Whitelists are based upon files on disk. A whitelist, in current industry terms, means a list of the MD5 sums for files ON DISK. Please understand that files on disk are not the same as files in memory. And all that matters is memory. When a file is LOADED into memory, it CHANGES. This means on-disk MD5 sums do not map to memory. There are several reasons memory is different:
1) Memory contains much more data than the on disk file
2) Memory contains thread stacks
3) Memory contains allocated heaps
4) Memory contains data downloaded from the Internet
5) Memory contains secondary or tertiary files that were opened and read
6) Memory contains data that is calculated at runtime
7) Memory contains data that is entered by a user
All of the above are not represented by the file on disk.
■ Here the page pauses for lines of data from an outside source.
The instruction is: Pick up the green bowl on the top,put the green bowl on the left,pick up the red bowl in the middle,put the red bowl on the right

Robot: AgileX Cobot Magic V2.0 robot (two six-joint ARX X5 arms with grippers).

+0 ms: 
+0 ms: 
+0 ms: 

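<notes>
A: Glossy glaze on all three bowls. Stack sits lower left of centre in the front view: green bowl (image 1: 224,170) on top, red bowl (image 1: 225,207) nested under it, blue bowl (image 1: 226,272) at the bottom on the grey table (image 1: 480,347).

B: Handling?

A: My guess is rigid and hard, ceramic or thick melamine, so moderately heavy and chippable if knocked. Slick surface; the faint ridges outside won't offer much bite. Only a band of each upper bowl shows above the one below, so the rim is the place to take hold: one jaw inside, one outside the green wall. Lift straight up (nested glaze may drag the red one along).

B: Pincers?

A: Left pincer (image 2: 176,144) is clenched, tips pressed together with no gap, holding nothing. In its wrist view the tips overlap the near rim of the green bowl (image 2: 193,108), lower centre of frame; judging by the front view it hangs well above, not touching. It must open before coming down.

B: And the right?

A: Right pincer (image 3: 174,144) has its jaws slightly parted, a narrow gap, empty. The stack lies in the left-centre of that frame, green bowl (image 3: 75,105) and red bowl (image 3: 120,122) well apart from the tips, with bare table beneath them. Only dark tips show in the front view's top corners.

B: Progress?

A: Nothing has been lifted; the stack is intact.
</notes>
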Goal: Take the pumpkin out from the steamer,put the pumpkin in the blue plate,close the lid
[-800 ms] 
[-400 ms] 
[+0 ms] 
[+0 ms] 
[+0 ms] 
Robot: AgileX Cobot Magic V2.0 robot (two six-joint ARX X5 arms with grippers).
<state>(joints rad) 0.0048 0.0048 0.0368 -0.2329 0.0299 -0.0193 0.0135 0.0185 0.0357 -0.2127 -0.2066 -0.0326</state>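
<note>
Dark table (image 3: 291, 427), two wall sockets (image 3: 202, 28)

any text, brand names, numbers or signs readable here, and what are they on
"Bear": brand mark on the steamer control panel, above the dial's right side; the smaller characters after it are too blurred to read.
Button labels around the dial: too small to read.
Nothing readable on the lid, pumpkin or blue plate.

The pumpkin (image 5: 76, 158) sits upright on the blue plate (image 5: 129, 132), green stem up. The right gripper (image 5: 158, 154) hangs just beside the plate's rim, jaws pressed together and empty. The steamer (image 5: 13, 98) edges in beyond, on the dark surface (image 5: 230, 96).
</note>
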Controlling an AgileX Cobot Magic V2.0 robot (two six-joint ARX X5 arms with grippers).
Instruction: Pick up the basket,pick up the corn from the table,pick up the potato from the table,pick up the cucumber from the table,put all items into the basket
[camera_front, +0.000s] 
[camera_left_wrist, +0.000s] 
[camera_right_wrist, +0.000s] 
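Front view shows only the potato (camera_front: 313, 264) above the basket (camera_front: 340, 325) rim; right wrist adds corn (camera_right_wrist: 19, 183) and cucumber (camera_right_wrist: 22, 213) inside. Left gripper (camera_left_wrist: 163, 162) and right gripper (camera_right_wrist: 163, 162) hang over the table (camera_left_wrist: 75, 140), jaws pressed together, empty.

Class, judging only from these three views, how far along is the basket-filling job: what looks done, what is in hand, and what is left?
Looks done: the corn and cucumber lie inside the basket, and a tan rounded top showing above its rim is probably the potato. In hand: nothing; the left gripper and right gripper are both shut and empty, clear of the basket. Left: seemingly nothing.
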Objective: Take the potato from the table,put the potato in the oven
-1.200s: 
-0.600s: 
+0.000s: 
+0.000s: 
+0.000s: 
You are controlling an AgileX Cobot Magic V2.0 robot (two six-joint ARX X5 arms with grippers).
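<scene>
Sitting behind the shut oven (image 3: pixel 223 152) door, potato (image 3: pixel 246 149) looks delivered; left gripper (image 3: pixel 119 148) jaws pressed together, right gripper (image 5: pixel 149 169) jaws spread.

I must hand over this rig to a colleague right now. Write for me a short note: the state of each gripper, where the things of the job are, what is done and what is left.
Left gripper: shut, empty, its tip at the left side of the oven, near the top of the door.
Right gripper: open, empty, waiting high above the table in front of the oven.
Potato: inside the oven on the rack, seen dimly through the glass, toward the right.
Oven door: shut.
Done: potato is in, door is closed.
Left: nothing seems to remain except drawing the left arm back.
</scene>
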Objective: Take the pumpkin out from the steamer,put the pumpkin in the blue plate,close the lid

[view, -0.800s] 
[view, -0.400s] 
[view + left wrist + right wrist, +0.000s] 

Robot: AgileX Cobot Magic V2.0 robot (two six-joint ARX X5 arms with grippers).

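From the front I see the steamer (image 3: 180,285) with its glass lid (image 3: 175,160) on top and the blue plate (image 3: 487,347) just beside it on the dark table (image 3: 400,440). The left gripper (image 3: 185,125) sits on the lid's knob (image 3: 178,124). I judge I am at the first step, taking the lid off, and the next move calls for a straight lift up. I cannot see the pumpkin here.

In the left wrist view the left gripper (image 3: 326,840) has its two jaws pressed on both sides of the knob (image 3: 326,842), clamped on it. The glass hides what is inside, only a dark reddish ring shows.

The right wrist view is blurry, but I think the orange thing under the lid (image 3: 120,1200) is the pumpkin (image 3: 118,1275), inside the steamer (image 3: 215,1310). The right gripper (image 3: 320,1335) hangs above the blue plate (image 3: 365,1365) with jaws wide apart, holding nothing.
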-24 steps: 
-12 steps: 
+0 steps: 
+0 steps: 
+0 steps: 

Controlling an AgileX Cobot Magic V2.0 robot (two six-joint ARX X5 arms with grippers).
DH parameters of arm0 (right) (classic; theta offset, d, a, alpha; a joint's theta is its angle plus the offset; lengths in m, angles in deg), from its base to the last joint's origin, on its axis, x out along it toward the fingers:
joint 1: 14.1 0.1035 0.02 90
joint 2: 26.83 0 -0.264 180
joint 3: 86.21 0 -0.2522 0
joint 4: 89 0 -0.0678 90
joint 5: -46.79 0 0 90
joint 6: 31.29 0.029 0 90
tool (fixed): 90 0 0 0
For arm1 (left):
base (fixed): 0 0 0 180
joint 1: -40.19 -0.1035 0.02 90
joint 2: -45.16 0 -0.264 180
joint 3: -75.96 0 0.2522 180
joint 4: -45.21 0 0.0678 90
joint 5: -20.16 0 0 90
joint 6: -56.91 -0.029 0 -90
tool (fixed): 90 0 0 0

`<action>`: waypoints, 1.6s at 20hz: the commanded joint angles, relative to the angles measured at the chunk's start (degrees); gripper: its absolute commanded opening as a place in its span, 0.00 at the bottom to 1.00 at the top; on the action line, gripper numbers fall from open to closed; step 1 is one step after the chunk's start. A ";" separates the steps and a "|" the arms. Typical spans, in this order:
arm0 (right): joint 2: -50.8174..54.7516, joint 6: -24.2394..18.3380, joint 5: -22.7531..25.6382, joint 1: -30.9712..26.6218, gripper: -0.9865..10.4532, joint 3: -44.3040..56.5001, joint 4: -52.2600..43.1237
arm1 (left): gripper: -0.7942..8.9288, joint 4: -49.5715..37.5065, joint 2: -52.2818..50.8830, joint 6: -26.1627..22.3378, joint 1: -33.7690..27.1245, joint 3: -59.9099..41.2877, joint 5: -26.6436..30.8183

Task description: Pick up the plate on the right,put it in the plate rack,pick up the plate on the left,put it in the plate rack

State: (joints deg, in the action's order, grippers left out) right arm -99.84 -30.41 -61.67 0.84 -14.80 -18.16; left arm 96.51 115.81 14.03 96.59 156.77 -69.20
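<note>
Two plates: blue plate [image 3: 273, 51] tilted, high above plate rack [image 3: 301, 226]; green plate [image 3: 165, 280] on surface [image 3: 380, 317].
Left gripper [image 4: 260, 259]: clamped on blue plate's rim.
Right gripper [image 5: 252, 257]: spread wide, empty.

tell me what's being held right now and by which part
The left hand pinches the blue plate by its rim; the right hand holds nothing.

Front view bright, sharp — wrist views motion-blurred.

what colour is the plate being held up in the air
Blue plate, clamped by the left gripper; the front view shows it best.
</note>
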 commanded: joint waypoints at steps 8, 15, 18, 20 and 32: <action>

So, none of the above are represented by the whitelist MD5 sum. Yet, when the file hash on disk passes for white-listed, the running in-memory file is considered whitelisted by proxy. This is where the whole model breaks down. In memory, there are millions of bytes of information that are calculated at runtime – they are different every time the program is executed, the DLL is loaded, or the EXE is launched. These bytes are part of the process, but unlike the file on disk they change every time the program is executed. Therefore, they cannot be whitelisted or checksummed. This data can change every minute, every second of the program’s lifetime. None of this dynamic data can be hashed with MD5. None of this dynamic data is represented by the bytes on disk. So, none of it can be whitelisted.
While an executable file on disk can be whitelisted, well over 75% of that program cannot be whitelisted once it’s actually running in memory. This missing 75% can easily contain malicious code or data. It can contain injected code. It can contain booby-traps in the form of malicious data. It can represent an injected thread. The assumption that an on-disk whitelist match means that this dynamic data is ‘trusted by proxy’ is absurd. Yet, this is what the whitelisters want us to believe.
For malware authors, the whitelist is a boon. It means that a malware author only needs to inject subversive code into another process that is whitelisted. Since the whitelist doesn’t and cannot account for dynamic runtime data, the malware author knows his injected code is invisible to the whitelist. And, since the process is whitelisted on disk, he can be assured his malware code will also be whitelisted by proxy. So, in effect, whitelisting is actually WORSE than blacklisting. In the extreme, the malware may actually inject into the desktop firewall or resident virus scanner directly as a means of obtaining this blanket of trust.
The mindset that “suspicious is good enough to warrant a look” is a step in the right direction. But, whitelisting is not the correct approach. The only way to combat modern malware is to analyze the physical running memory of a system. In memory will be found the indicators of suspicion, and this is much more like a blacklist than a whitelist – except that it’s generic and based on the traits and behaviors of software, not hard signatures. For example, there are only so many ways you can build a keylogger. Once you can detect these traits in runtime memory, you are going to detect the keylogger regardless of who wrote it, what it was compiled with, what attack toolkit was used, or what it was packed with. As a security industry we need to stop climbing uphill with traditional approaches proven not to work. We need to change the fundamental way we do things if we are going to win.